Environment variables by use case
| Use case | Required variables |
|---|---|
intake verify | None |
intake export | None |
intake show/list/diff | None |
intake doctor | None |
intake task | None |
intake init/add | ANTHROPIC_API_KEY (or the configured LLM provider’s key) |
intake feedback | ANTHROPIC_API_KEY (or the LLM provider’s key) |
| Jira connector | JIRA_API_TOKEN + JIRA_EMAIL |
| Confluence connector | CONFLUENCE_API_TOKEN + CONFLUENCE_EMAIL |
| GitHub connector | GITHUB_TOKEN |
Note: Variable names are configurable in .intake.yaml.
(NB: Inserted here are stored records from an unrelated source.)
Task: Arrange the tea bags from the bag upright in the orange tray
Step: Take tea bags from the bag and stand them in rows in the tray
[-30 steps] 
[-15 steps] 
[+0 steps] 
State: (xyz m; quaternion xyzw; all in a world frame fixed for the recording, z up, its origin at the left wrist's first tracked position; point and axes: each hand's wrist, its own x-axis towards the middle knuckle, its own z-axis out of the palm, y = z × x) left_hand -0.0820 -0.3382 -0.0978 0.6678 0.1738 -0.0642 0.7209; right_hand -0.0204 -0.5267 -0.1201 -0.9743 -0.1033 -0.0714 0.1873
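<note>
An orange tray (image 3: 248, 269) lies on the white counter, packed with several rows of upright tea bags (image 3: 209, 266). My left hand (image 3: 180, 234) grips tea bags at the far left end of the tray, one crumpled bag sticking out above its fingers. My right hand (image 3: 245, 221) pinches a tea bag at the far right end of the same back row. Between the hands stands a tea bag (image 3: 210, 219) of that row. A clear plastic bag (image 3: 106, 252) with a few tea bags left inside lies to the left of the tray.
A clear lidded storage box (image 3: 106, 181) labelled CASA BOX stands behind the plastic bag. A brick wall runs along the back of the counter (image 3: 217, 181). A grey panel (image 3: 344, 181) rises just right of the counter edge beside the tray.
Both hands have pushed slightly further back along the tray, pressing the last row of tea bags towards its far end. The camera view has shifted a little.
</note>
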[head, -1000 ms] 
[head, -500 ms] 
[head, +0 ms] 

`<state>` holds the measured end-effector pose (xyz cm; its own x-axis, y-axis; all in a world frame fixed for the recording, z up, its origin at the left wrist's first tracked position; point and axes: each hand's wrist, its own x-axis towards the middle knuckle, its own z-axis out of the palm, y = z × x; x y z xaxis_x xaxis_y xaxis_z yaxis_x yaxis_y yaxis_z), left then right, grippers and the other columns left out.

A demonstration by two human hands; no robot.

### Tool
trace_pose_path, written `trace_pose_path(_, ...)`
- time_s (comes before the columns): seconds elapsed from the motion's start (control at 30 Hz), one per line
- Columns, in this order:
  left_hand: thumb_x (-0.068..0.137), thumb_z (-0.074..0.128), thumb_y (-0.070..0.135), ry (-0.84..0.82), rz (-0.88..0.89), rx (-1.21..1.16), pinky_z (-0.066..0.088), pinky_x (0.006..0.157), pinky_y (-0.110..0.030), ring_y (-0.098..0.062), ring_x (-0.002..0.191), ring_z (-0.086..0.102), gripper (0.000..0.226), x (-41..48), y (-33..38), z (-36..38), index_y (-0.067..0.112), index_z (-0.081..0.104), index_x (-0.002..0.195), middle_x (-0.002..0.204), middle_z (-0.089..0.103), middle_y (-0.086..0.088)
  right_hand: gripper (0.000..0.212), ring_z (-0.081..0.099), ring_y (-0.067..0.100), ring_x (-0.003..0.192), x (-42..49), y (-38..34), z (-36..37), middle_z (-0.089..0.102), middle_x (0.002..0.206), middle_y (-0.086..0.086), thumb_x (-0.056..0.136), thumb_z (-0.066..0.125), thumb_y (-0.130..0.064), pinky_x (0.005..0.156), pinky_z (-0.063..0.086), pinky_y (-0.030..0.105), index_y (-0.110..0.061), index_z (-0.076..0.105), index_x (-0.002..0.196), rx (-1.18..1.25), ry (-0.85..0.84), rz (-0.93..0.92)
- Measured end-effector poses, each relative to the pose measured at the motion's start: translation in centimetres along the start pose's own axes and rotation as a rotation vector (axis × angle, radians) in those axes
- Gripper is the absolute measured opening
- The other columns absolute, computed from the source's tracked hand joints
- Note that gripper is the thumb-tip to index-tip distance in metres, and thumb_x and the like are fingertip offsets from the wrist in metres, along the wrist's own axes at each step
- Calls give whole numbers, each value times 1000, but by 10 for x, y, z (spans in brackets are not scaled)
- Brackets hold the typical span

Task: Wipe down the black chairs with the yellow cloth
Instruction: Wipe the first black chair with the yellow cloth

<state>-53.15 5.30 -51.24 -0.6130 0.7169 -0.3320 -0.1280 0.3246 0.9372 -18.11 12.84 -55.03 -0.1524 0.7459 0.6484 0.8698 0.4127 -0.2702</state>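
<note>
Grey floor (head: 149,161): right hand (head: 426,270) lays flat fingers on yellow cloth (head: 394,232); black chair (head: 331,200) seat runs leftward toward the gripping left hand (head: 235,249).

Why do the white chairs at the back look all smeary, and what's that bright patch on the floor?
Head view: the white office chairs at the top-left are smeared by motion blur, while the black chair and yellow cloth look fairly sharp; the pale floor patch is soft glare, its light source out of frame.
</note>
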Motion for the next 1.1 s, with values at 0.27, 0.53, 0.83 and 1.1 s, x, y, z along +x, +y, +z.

The default values are listed above.
See Security for best practices on secret management.
System requirements
| Resource | Minimum | Recommended |
|---|---|---|
| Python | 3.12+ | 3.12+ |
| RAM | 256 MB | 512 MB |
| Disk | 50 MB (installation) | 100 MB (with connectors) |
| Network | Only for init/add/feedback/connectors | — |
| CPU | 1 core | 2+ cores (for parallel checks in verify) |
intake is a lightweight tool. The most expensive resource is the LLM call, which depends on the external provider.